Judith WAINTRAUB Pourquoi vous opposez-vous également à la responsabilisation des parents par l’instrument des allocations familiales ?
Claude BARTOLONE
Il est aujourd’hui possible de ne plus verser à des parents qui manquent à leurs devoirs fondamentaux, lorsque l’intérêt de l’enfant est compromis, certaines allocations familiales et de les donner directement à l’école ou au collège, par exemple, pour payer la cantine. Les juges prennent d’ailleurs ces mesures et elles sont efficaces parce que, je le répète, elles s’inscrivent dans une perspective d’éducation et de réinsertion. Sanctionner des parents qui sont déjà totalement dépassés en les privant purement et simplement d’allocations serait irresponsable.
Judith WAINTRAUB
Vous semblez considérer que la politique menée est la meilleure possible.

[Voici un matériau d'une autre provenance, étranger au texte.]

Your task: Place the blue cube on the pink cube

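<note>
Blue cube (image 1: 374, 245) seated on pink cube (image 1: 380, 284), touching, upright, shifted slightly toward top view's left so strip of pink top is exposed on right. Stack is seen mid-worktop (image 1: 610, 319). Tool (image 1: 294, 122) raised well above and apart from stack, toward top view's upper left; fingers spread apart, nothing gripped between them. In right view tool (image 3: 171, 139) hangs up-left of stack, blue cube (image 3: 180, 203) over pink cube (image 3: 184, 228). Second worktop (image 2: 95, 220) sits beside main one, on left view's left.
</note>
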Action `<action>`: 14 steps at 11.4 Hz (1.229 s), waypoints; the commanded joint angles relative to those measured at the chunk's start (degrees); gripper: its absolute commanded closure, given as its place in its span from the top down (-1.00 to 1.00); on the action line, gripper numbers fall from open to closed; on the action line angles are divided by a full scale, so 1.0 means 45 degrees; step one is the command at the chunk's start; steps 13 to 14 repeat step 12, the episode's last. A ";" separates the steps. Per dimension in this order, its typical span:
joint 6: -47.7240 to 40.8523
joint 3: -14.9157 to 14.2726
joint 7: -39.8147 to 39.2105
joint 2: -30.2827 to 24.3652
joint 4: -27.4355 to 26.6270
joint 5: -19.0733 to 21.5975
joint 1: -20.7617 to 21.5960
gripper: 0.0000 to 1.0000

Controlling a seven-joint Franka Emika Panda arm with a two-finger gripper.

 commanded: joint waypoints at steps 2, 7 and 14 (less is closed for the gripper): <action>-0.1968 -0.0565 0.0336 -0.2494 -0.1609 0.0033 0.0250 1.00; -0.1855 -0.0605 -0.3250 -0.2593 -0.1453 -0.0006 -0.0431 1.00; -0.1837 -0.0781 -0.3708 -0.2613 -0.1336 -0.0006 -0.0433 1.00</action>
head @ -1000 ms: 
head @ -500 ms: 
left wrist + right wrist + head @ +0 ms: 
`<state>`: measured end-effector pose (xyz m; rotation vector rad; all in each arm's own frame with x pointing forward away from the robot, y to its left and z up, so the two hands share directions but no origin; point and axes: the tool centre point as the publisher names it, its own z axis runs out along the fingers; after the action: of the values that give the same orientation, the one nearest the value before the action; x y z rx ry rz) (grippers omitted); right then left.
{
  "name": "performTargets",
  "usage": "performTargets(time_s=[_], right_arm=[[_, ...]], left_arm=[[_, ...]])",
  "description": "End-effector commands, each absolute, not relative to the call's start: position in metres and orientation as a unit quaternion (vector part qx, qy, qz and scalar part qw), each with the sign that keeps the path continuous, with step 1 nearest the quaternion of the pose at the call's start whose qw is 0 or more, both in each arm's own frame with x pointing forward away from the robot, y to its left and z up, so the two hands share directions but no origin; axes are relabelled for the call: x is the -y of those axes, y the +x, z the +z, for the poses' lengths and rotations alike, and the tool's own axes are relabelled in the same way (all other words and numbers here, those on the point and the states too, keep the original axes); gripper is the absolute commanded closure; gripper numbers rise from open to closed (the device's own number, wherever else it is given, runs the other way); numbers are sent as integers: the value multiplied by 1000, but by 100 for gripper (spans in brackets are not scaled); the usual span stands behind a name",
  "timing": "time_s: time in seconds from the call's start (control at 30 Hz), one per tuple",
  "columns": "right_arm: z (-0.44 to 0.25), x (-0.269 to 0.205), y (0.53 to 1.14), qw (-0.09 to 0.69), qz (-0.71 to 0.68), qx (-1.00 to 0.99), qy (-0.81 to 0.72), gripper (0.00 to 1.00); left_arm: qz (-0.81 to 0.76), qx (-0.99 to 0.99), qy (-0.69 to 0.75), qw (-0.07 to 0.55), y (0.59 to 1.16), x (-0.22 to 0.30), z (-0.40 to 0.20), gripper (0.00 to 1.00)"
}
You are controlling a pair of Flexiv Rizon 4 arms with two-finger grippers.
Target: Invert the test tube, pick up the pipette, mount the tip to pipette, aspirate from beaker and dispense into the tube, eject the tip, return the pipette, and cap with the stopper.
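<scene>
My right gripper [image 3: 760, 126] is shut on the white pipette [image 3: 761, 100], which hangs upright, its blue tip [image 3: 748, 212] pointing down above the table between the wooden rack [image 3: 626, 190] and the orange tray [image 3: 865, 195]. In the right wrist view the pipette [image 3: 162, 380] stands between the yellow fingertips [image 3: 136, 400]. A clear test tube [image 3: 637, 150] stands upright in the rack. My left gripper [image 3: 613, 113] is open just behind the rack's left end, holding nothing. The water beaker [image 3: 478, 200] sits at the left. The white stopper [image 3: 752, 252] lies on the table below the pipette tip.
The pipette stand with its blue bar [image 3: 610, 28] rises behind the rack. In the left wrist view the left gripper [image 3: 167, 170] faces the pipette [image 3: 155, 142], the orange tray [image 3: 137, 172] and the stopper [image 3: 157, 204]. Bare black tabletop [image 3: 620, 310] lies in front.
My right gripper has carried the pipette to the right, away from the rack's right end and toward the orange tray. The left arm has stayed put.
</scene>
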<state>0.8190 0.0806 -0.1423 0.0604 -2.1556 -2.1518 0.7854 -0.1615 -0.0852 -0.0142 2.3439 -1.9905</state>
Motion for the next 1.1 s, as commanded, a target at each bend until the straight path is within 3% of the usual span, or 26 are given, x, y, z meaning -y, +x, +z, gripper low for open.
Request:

Alors pourquoi aboutit-elle à une progression aussi spectaculaire de la délinquance juvénile ?
Claude BARTOLONE
L’action qui a été engagée il y a dix-neuf mois ne peut pas être décrédibilisée à cause de données statistiques ! Cette délinquance augmente et je ne le nie pas, mais la hausse ne serait pas aussi « spectaculaire » si, précisément, nous n’avions pas décidé que chaque acte délictuel devrait être comptabilisé. L’augmentation est constante, y compris quand vous avez un Charles Pasqua au ministère de l’Intérieur. Les statistiques ne s’améliorent que quand les commissariats reçoivent la consigne de décourager les dépôts de plainte. C’est le contraire de notre philosophie.
Judith WAINTRAUB
Lionel Jospin lui-même a admis que la responsabilité individuelle ne devait pas être occultée au profit d’une justification sociologique de la délinquance. Les politiques n’ont aucune part dans cette dérive ?
Claude BARTOLONE
Bien sûr que nous sommes tous responsables, les politiques, mais aussi les médias. J’ai trouvé scandaleux et insupportable, par exemple, que les télévisions s’installent à Strasbourg une semaine avant la nuit du 31 décembre et fassent des reportages sur le thème « aucun incident ne s’est encore produit » jusqu’à ce qu’ils se produisent effectivement. Les habitants des quartiers sensibles sont traités comme des tribus primitives. On vous décrit leurs mœurs étranges, leurs coutumes barbares… Le modèle médiatique dominant semble dire aux jeunes : « Vous ne nous intéressez que lorsque vous commettez des exactions ». C’est aussi cette mentalité-là qu’il faut changer et nous n’y parviendrons qu’au travers d’une politique globale, fondée sur le triptyque prévention-insertion-répression.